**Work order**:
Lines of the listing that contain "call" need to be copied.

**Source data**:

--*--

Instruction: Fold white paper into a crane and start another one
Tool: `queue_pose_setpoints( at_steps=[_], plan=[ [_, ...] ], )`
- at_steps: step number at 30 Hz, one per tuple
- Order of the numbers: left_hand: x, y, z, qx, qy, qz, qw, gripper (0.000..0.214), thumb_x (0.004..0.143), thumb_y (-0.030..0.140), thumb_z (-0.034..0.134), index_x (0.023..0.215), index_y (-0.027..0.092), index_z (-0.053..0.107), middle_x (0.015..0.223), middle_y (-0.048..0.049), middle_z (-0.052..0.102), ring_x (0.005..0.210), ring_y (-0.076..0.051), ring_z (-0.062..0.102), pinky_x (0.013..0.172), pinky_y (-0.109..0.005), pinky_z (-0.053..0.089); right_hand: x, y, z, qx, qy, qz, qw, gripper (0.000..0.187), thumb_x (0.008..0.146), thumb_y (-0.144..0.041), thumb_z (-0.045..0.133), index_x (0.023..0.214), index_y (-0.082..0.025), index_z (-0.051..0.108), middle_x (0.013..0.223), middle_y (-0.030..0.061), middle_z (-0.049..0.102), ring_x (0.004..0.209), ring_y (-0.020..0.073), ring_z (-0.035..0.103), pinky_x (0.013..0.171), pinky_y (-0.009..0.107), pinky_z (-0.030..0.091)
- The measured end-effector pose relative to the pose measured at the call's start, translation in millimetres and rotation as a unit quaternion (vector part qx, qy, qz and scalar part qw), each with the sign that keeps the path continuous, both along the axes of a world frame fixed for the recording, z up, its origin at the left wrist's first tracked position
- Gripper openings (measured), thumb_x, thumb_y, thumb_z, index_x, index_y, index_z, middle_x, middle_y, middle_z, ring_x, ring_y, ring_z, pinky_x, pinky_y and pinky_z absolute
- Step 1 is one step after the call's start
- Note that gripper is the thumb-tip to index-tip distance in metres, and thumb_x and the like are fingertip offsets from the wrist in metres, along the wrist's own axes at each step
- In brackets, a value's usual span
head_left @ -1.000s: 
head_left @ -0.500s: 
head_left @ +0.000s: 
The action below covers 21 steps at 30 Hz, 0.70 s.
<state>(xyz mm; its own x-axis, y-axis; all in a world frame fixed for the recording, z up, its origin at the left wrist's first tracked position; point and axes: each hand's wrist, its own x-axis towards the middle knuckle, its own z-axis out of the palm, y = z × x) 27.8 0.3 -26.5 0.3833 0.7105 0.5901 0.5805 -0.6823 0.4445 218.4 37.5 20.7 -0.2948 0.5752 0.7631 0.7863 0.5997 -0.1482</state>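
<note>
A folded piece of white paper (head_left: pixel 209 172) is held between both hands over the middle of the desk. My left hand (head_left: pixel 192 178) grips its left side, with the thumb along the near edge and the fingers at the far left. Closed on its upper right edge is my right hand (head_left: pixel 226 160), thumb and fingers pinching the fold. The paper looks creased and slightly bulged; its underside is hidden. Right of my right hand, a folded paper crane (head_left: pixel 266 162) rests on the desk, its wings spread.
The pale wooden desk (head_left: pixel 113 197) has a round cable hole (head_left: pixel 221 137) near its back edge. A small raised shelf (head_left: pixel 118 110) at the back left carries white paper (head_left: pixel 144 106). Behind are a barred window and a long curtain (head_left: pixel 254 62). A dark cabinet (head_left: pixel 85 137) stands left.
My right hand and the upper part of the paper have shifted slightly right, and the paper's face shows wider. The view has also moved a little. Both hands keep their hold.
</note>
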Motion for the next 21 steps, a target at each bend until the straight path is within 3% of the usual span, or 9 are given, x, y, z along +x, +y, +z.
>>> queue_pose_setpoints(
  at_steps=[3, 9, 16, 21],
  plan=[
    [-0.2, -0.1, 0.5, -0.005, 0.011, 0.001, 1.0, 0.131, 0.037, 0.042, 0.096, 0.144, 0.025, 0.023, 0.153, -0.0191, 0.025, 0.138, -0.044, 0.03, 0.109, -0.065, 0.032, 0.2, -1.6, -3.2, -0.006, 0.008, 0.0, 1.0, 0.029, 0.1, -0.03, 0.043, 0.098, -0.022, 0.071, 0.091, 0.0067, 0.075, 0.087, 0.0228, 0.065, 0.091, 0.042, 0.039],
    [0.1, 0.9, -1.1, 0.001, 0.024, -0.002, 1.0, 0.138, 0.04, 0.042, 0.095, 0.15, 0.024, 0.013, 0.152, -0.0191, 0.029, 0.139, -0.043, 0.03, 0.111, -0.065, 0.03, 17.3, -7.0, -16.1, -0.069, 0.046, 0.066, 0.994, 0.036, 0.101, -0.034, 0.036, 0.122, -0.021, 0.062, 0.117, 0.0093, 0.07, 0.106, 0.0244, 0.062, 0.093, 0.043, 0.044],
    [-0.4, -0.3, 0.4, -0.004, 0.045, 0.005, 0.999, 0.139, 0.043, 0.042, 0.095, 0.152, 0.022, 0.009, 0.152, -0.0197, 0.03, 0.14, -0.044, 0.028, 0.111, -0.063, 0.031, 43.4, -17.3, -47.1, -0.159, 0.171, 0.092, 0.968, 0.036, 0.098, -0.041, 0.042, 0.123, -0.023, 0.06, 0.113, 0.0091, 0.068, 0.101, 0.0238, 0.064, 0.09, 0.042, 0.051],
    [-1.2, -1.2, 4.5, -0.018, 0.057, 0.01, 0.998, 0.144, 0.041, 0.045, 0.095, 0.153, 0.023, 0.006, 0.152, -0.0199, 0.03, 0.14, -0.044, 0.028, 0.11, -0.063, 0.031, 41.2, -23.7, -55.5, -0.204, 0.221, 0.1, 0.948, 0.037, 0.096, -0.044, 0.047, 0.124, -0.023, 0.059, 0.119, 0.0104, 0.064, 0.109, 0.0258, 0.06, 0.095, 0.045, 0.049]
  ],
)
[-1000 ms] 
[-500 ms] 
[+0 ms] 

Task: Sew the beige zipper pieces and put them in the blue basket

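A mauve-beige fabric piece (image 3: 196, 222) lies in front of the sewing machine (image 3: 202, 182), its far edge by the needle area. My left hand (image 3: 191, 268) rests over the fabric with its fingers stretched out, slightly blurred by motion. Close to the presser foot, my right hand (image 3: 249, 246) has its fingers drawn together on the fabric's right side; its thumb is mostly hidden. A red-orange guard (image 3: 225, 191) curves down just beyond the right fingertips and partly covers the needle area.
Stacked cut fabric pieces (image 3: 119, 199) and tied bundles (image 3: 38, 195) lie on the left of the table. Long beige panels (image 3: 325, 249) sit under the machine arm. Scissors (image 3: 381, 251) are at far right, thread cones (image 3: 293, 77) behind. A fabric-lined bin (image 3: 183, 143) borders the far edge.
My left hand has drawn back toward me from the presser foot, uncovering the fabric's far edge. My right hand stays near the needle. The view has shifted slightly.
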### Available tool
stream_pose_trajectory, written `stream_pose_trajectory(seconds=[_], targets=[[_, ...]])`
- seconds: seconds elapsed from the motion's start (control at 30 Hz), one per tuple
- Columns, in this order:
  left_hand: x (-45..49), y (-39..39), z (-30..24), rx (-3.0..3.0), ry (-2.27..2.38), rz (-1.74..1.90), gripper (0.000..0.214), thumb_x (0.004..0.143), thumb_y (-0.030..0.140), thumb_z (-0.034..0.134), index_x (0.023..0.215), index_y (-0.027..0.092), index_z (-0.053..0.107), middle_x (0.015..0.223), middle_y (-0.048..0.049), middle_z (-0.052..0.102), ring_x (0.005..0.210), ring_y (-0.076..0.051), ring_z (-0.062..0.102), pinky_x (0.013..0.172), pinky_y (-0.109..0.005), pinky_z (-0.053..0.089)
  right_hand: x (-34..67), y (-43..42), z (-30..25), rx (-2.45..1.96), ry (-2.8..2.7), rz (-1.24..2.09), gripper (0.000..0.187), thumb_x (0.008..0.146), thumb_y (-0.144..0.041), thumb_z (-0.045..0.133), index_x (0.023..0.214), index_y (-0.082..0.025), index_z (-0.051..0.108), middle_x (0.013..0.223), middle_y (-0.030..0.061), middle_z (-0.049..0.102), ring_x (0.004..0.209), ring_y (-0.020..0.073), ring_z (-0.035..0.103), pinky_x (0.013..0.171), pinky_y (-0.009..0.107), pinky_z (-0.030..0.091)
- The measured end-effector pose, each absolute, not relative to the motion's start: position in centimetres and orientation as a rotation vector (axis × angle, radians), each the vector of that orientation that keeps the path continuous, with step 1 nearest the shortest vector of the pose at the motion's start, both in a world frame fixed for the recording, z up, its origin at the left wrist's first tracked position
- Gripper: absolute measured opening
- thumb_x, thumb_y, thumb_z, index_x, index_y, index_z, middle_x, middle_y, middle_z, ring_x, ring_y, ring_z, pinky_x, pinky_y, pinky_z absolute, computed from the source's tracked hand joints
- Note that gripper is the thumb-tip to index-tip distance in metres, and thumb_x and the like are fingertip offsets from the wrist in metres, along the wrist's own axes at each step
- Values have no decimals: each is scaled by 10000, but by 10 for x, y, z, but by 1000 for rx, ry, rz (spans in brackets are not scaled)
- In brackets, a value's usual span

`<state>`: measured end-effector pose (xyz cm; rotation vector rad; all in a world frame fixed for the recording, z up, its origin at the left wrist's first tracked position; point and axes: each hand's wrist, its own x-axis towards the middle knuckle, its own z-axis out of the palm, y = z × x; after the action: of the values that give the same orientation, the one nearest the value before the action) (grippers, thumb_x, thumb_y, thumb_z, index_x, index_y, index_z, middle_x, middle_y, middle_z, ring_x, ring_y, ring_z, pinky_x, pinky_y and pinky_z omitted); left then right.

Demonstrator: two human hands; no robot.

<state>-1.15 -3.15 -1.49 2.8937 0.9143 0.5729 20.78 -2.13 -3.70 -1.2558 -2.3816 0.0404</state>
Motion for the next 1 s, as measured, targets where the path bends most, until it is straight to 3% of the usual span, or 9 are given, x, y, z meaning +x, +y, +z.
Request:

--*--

**Answer for this exercise**:
- The measured end-effector pose relative to the pose measured at the call's start, translation in millimetres and rotation as a unit quaternion (vector part qx, qy, qz and scalar part qw), each with the sign that keeps the path continuous, both along the axes of a world frame fixed for the recording, z up, its origin at the left wrist's first tracked position
- Step 1 is one step after the call's start

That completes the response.